Le soir même, Joey with the Mustache organisait une fête sur la plage, la 5-HTP. Les pieds dans le sable, il faisait danser des centaines de personnes à moitié nues tandis que d’autres s’affairaient derrière les dunes. “Il était temps qu’on célèbre ce nouvel élan en utilisant nos meilleures armes : l’humour et la fête !”, sourit Joey, dans une robe motif noix de coco en hommage à la candidate démocrate (reine de la punchline maladroite, Kamala Harris avait eu cette phrase face à la presse en 2023 : “Je ne sais pas ce qui ne va pas chez vous les jeunes, vous croyez que vous êtes tombés d’un cocotier ?”).
 “J’ai reçu une invitation pour une sex party dont les bénéfices sont reversés à la campagne Harris. Là, si je peux contribuer…”

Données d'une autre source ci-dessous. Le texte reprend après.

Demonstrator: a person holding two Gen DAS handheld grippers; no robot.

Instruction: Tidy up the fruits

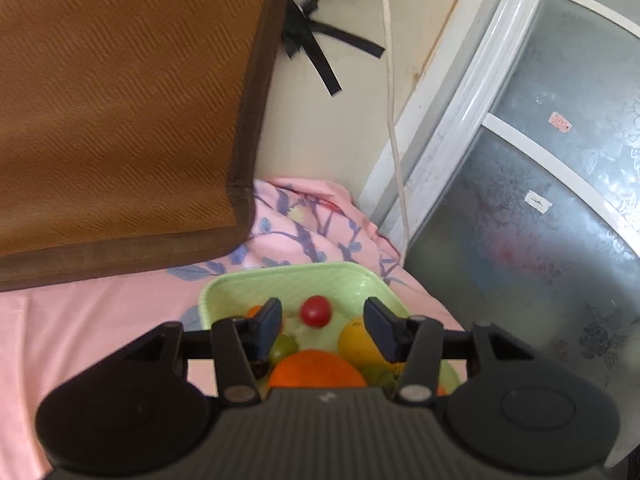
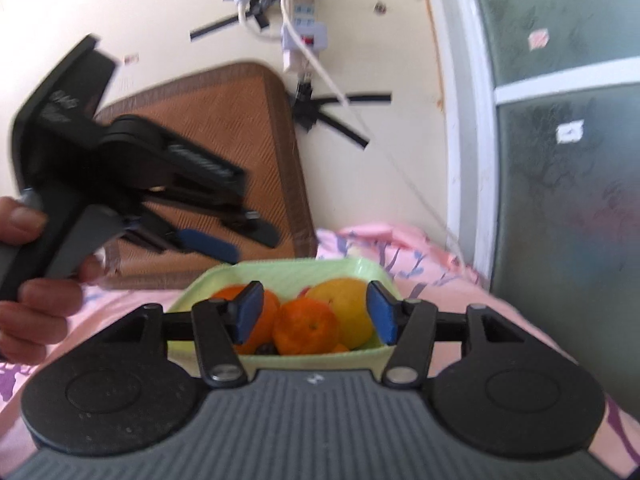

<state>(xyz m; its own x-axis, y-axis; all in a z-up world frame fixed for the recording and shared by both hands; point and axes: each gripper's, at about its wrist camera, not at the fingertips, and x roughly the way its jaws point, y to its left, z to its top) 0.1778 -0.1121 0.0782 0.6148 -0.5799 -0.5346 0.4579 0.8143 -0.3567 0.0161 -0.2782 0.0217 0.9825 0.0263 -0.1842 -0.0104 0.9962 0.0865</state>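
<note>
A light green tray (image 1: pixel 288 280) holds the fruit: a red cherry tomato (image 1: pixel 316 311), a large orange (image 1: pixel 316 368), a yellow fruit (image 1: pixel 354 340) and green grapes (image 1: pixel 285 345). My left gripper (image 1: pixel 324 330) hangs open just above the tray's near half, and the tomato lies beyond its gap, untouched. In the right wrist view the tray (image 2: pixel 288 270) shows a tangerine (image 2: pixel 306 330), an orange (image 2: pixel 266 310) and the yellow fruit (image 2: pixel 344 308). My right gripper (image 2: pixel 314 314) is open at the tray's near rim, gripping nothing. The left gripper (image 2: pixel 248 242) hovers over the tray's left side.
The tray sits on a pink floral sheet (image 1: pixel 100 320). A brown woven mat (image 1: pixel 120 120) leans against the cream wall behind it. A white cord (image 1: pixel 394 120) and a power strip (image 2: pixel 304 28) hang on the wall. A frosted glass door (image 1: pixel 540 200) closes off the right. A person's hand (image 2: pixel 36 304) holds the left gripper.
</note>
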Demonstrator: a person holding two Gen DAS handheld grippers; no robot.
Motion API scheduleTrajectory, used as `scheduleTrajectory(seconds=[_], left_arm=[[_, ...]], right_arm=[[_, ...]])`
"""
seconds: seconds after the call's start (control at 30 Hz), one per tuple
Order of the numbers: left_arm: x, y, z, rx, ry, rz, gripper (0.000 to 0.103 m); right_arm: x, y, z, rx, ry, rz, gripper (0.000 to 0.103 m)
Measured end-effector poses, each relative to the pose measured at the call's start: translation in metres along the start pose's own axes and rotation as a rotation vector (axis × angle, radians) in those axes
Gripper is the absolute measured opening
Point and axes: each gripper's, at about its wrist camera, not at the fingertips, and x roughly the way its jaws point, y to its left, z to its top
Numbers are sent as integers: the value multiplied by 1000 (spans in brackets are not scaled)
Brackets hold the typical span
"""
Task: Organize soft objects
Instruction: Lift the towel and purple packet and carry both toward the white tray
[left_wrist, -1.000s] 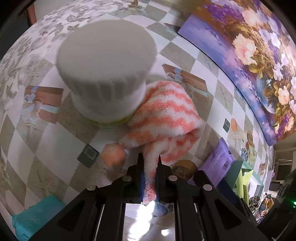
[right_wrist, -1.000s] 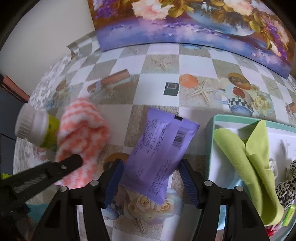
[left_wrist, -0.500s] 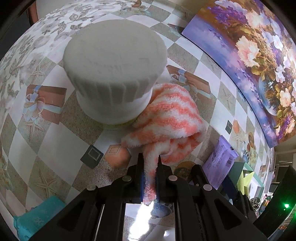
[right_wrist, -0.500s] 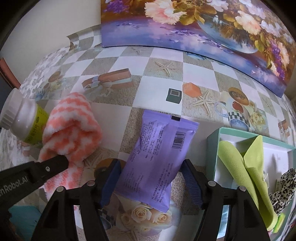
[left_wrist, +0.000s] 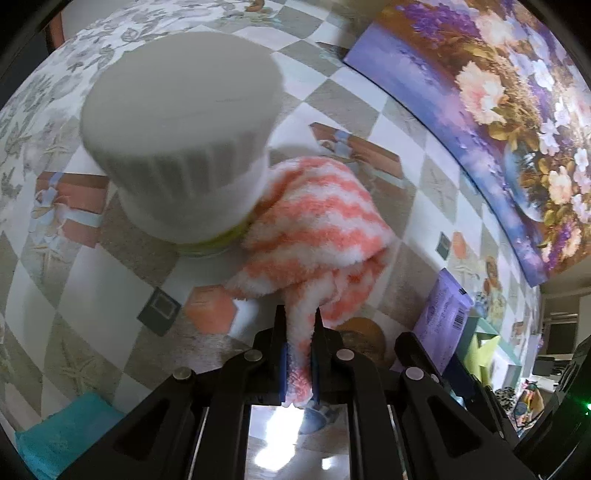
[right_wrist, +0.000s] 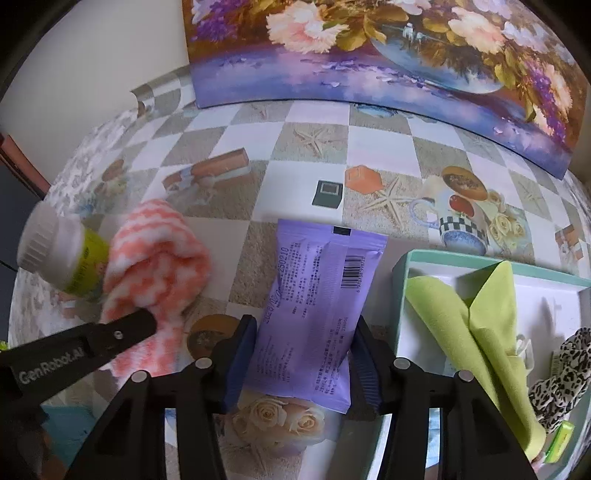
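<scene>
The left claw (left_wrist: 298, 332) is clamped narrow on a tail of the fluffy orange-and-white striped cloth (left_wrist: 317, 225), whose bunched bulk lies on the desk (left_wrist: 110, 288) just ahead of the fingers, toward twelve o'clock. At ten o'clock from the cloth, touching it, stands a bottle (left_wrist: 181, 133) with a ribbed white cap and a yellow-green label; its print is too blurred to read.

The right claw (right_wrist: 301, 354) has just been closing, and its blue pads now sit against both long edges of the purple packet (right_wrist: 314, 302), which lies flat on the desk with its sealed end toward twelve o'clock. The packet shows a barcode and a stamped date code ending "250210"; the finer print cannot be read. At nine o'clock in the right wrist view the left claw's arm bears the words "GenRobot.AI".

At three o'clock from the packet sits a teal-rimmed tray (right_wrist: 400, 295) holding a folded lime-green cloth (right_wrist: 480, 325) and a leopard-print fabric piece (right_wrist: 561, 373). A floral painting (right_wrist: 369, 55) leans at the desk's far edge.
</scene>
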Motion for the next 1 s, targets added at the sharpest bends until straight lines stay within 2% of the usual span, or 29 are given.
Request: scheduleTrajectory(seconds=[0.2, 0.4, 0.67, 0.77, 1.0], left_arm=[[-5, -3, 2, -5, -4, -53, 9], [-40, -14, 2, 20, -72, -171, 8], [-96, -54, -8, 133, -198, -237, 8], [-116, -71, -14, 180, -239, -247, 8], [-147, -113, -48, 314, -280, -295, 8]], right_arm=[[-9, -5, 4, 20, -18, 14, 54], [-42, -16, 13, 54, -90, 49, 54], [-105, -44, 18, 112, -220, 48, 54], [-128, -60, 15, 144, -258, 22, 54], [-167, -106, -1, 231, -310, -48, 54]])
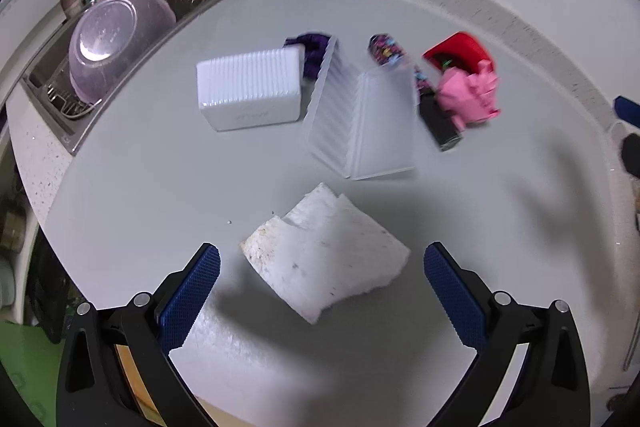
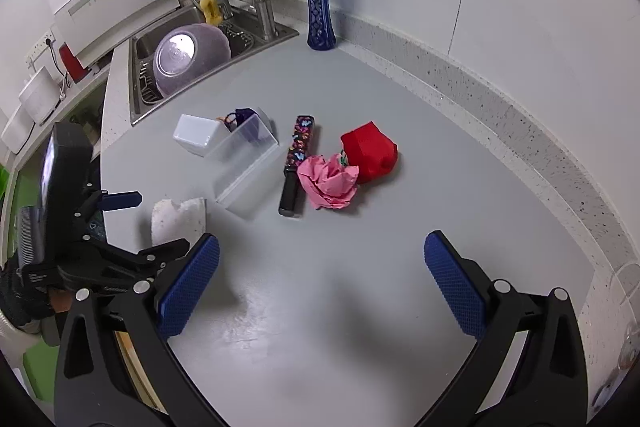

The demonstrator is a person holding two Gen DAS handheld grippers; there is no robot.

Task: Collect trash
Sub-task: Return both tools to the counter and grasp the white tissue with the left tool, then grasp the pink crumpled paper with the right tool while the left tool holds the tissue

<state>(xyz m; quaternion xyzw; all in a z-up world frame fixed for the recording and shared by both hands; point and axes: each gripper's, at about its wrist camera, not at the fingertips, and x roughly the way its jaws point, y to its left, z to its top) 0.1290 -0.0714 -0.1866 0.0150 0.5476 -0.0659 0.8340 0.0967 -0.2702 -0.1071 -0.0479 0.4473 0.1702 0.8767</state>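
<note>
A dirty white paper napkin lies on the grey counter, between and just ahead of the fingers of my left gripper, which is open and empty. The same napkin shows at the left of the right wrist view, with the left gripper around it. A crumpled pink paper lies beside a red object and a patterned black stick. My right gripper is open and empty over bare counter, short of the pink paper.
A clear plastic box and its white lid sit mid-counter with something purple behind. A sink holding a purple bowl lies at the far left. A blue vase stands by the back wall. A glass stands at right.
</note>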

Le Brat Summer est lancé : soirée sous-vêtements le vendredi, raves dans la mini-forêt qui sépare le village lesbien (Cherry Grove) du village gay (les Pines) le samedi, fêtes au bord de piscines en journée, anniversaires délirants avec pour thème Priscilla, folle du désert ou Mario Kart, l’immense Pines Party début août… le tout entrecoupé de spectacles réalisés par la fine fleur de Broadway et, évidemment, quelques orgies en after. Puisque la joie est de retour, pourquoi s’évertuer à parler politique et ne pas juste profiter du sable blanc ? “Je prends mes vacances très au sérieux, j’évite tout ce qui peut m’apporter du stress”, dit ainsi Justin Segovia, la petite trentaine, qui lève des fonds pour l’hôpital Mount Sinai à New York, et baigne le reste de l’année dans le militantisme. “Oui, je vois bien toute cette excitation autour de Kamala, je n’avais rien vu de tel depuis Obama. Mais il y a plein de points sur lesquels je ne suis pas d’accord, notamment sur Gaza. C’est sûrement égoïste de ma part, mais j’évite d’avoir des conversations désagréables. Cela dit, j’ai reçu une invitation pour une sex party dont les bénéfices sont reversés à la campagne Harris. Là, si je peux contribuer…”
“Vous savez, les gens ne viennent pas ici pour la politique”, sourit Andrew Tobias. Une phrase malicieuse quand on sait que Tobias, 52 étés à Fire Island au compteur, a été le trésorier du Parti démocrate pendant dix-sept ans, et qu’il a organisé toutes les levées de fonds officielles sur l’île. C’est lui d’ailleurs que l’on retrouve à la manœuvre, le 2 août, pour accueillir le mari de Kamala Harris, Doug Emhoff, encore inconnu du grand public, en compagnie de Chasten Buttigieg. À Fire Island, ce dernier, 35 ans, prof niveau collège, est une petite sommité : Chasten est l’époux de Pete Buttigieg, catapulté étoile montante du Parti démocrate lors de la primaire de 2020, remportée par Biden. Ce couple d’orateurs brillants a adopté des jumeaux et raconte sur les plateaux télé le quotidien banal de jeunes parents souvent dépassés par leur progéniture – une manière de normaliser les familles LGBTQIA+ auprès du grand public.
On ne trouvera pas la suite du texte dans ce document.